1) Why do I get two different readings when I check my blood sugar just 5 minutes apart? There are few explanations here. Now if you mean a few points difference that can actually be normal function of the meter. I am sorry to say it, but glucose meters are not perfect! They are not as good as going to the lab and having your blood drawn. Every glucose meter on the market today has some margin of error of about 10% maximum if you test at the same time at different fingers. So if you say the numbers are up to about 20, even 30 points different, I would say I am not surprised. HOWEVER, if they are 100 points different then something is wrong. It is likely that one of the values is incorrect because of a bad test strip or too little blood being tested.

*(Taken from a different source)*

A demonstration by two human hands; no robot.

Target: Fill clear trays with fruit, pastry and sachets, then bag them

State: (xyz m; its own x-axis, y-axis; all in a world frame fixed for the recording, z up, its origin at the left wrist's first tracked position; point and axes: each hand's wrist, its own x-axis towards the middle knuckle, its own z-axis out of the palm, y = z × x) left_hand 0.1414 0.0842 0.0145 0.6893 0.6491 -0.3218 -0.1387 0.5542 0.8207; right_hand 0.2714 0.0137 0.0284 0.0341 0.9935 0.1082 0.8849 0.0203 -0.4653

–2) Sometimes my blood readings don’t make sense at all, like a reading of 30 or HIGH when I feel fine. What is going on?

First let me say that if you EVER get a reading lower than 50, even if you feel well, please get a small glass of juice to drink until you can recheck. I know of enough people who felt fine one minute, then were passed out on the floor the next minute. Once you re-test and see that you are actually at 130 instead of 30, then you should start asking questions about your testing and if the meter is working properly. The first thing to do is find your Control solution -this is a small bottle of fake-blood that comes with the glucose meter kit. You should use a strip and test for sugar level using the control solution. The instruction booklet that came with the meter, or the side of the control solution bottle will tell you what the number should be. If your result is far off from that number then either the meter or the strips have gone bad and you need replacements.

Overall you should be able to rely on your meter. If you are further concerned about the readings that you get at home, one of he best ways to check it is by testing your meter while at your doctor’s visit so you can compare with the one in clinic. If there are a few points of difference, no big deal. But if you are getting 60-100 points of difference between the two readings, then something is wrong.

Any specific questions you have about your meter testing? Send them on to the SEARCHLIGHT and they will forward to me. Until next week, stay safe and healthy Vincies!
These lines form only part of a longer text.